The Cigarette Crows – Poetry & Ephemera

The crow is here.

And I will soon enough be gone.

Though I reach!

It is escaping.

Reach . . .

and strip the stillness of his mask. Yes:

reach the stillness of the mask.

 I will speak of this.

 Across the room,

                         it is never further than the eye,

the severed roots hang

They are HERE.

They have never served the flower         you glance in necessary obliquity and realize you have always known . . .

 Across the room, across the living distance,         Death operates its logic with everything they have touched.

their names, sacred and efficient, reverent and profane, are –

Outrance, Almandine, Pannage, Corrosion, St. Salmagundi, Temperest, Misgivings, Lady Gin, Black-as-Hearts, Scunyard, Amble Man, Tattogey and, with no feathers to shed, The Dominance . . .

You live because you must.  You are here         and cannot escape being

       THE CIGARETTE COWS.

 The Thief

he is here (TATTOGEY)

Believes he is hidden and lifts my kidneys as though they were gold . . .

It is, to him

He lifts the dead animal to his eye.

It winks.

It winks at him.

He winks.

It is gold.

It has always been his.

He throws it out before him.

It is lost.

It is not his.

The Thief returns to the scene of the crime.

Dead animal.

His own scent.

It is his.

It is gold.

        The Thief returns         believes he is hidden         and lifts the watch to his eye         dead animal.

        It is his again.

        We see across the distance.         We are         here.

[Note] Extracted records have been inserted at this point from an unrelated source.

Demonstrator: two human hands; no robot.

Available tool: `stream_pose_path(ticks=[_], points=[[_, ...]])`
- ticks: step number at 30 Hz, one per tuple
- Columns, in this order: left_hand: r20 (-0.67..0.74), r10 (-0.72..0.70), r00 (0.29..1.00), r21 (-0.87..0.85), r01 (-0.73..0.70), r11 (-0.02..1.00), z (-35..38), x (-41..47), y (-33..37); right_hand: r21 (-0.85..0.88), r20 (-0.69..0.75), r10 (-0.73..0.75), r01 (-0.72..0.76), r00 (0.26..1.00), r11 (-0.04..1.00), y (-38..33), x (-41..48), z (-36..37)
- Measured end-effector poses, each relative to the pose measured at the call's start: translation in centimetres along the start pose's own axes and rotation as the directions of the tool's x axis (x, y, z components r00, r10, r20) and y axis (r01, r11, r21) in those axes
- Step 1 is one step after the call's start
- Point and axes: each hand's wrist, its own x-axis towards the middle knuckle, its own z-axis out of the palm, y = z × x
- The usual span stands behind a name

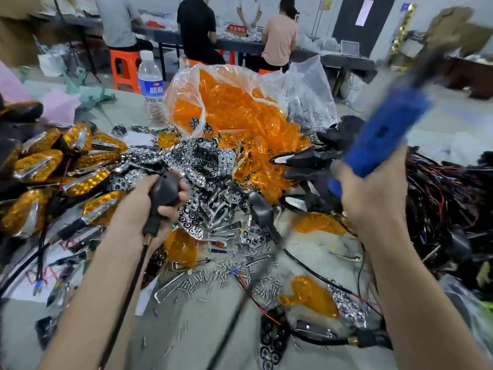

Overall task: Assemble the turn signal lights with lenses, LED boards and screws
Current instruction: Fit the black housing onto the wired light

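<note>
I had the left hand [144, 194], fingers wrapped round the smooth black teardrop housing [165, 188], over mid-counter [186, 332]. Right hand [373, 198] fingers clenched the blurred blue screwdriver [384, 134]. Slim metal screws [213, 276] lay scattered near the front edge.

Bare table [186, 329] shows only at the lower centre of the frame, and black cables [128, 295] cross it. Loose screws [213, 279] litter the strip above. Finished lights [40, 166] wall off the left and a wire tangle [448, 209] the right. The bag of orange lenses [226, 108] blocks the centre behind heaped chrome reflectors [202, 166].
</note>
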Motion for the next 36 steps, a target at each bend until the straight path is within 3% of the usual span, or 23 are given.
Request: stream_pose_path(ticks=[3, 5, 10, 13, 15, 17, 22, 27, 33, 36], points=[[-0.057, 0.010, 0.998, 0.211, 0.002, 0.978, 2.0, -0.4, -2.1, 0.532, -0.028, 0.103, -0.072, 0.994, 0.844, -0.9, 0.1, 0.8], [-0.104, 0.061, 0.993, 0.385, -0.017, 0.923, 2.8, -0.9, -3.2, 0.713, 0.034, 0.201, -0.165, 0.979, 0.681, -0.8, -0.7, 1.8], [-0.164, 0.207, 0.965, 0.626, -0.061, 0.778, 3.4, -1.3, -4.6, 0.866, 0.244, 0.341, -0.362, 0.908, 0.345, 0.8, -3.9, 3.7], [-0.179, 0.283, 0.942, 0.733, -0.065, 0.677, 3.2, -1.2, -4.8, 0.858, 0.346, 0.438, -0.469, 0.830, 0.209, 2.4, -5.3, 4.7], [-0.163, 0.301, 0.940, 0.726, -0.093, 0.681, 3.3, -1.2, -4.9, 0.848, 0.404, 0.469, -0.514, 0.786, 0.131, 3.1, -5.7, 5.1], [-0.163, 0.294, 0.942, 0.708, -0.095, 0.700, 3.5, -1.0, -5.0, 0.839, 0.419, 0.481, -0.531, 0.770, 0.117, 3.6, -5.8, 5.0], [-0.170, 0.277, 0.946, 0.715, -0.075, 0.695, 3.3, -0.7, -5.3, 0.850, 0.405, 0.417, -0.503, 0.814, 0.156, 4.4, -5.4, 4.3], [-0.161, 0.254, 0.954, 0.707, -0.068, 0.704, 3.3, -0.7, -5.8, 0.861, 0.428, 0.370, -0.497, 0.825, 0.111, 4.6, -5.6, 4.3], [-0.136, 0.261, 0.956, 0.731, -0.081, 0.678, 3.8, -1.0, -6.4, 0.856, 0.428, 0.354, -0.499, 0.832, 0.136, 4.6, -6.0, 4.7], [-0.119, 0.284, 0.951, 0.748, -0.102, 0.656, 3.8, -1.2, -6.5, 0.855, 0.438, 0.278, -0.492, 0.855, 0.164, 4.4, -6.2, 4.7]])
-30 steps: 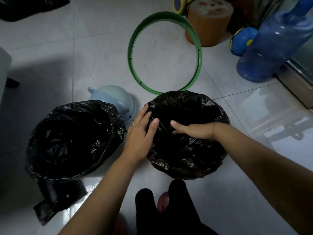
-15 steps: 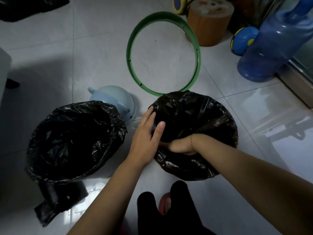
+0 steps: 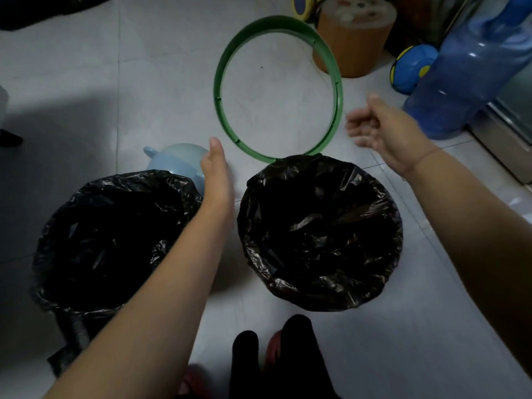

        If you care to see across the room,

        We are

        here.

        It is not enough.

        Stone, the Stones.

        Reach!

        Across the room.         You are and cannot escape         being Love.

You are here.

We are here.

We are,

The severed roots hang

Death.

Everything

The Thief is hidden.

Life unfolds its winged likeness the Fury and the Fire.

Quo Jure?

Quo Modo?

Quo Jure?

We will soon enough be gone.

THE CIGARETTE CROWS

OVERTURE

 

There are thirteen Cigarette Crows and it used to be said that only twice in a life do you see and know the Cigarette Crows, their names revealed to you . . .

The First –

At the moment of birth, when all first principles are unknown to you –

what?

what am I?

what is a Crow?

what is Cigarettes?

what is ‘is’?

what is language. . ?

– the Cigarette Crows are there, the shadows in your mind: you feel them and know them, their names curled around your tongue like a lace fastened leather purse.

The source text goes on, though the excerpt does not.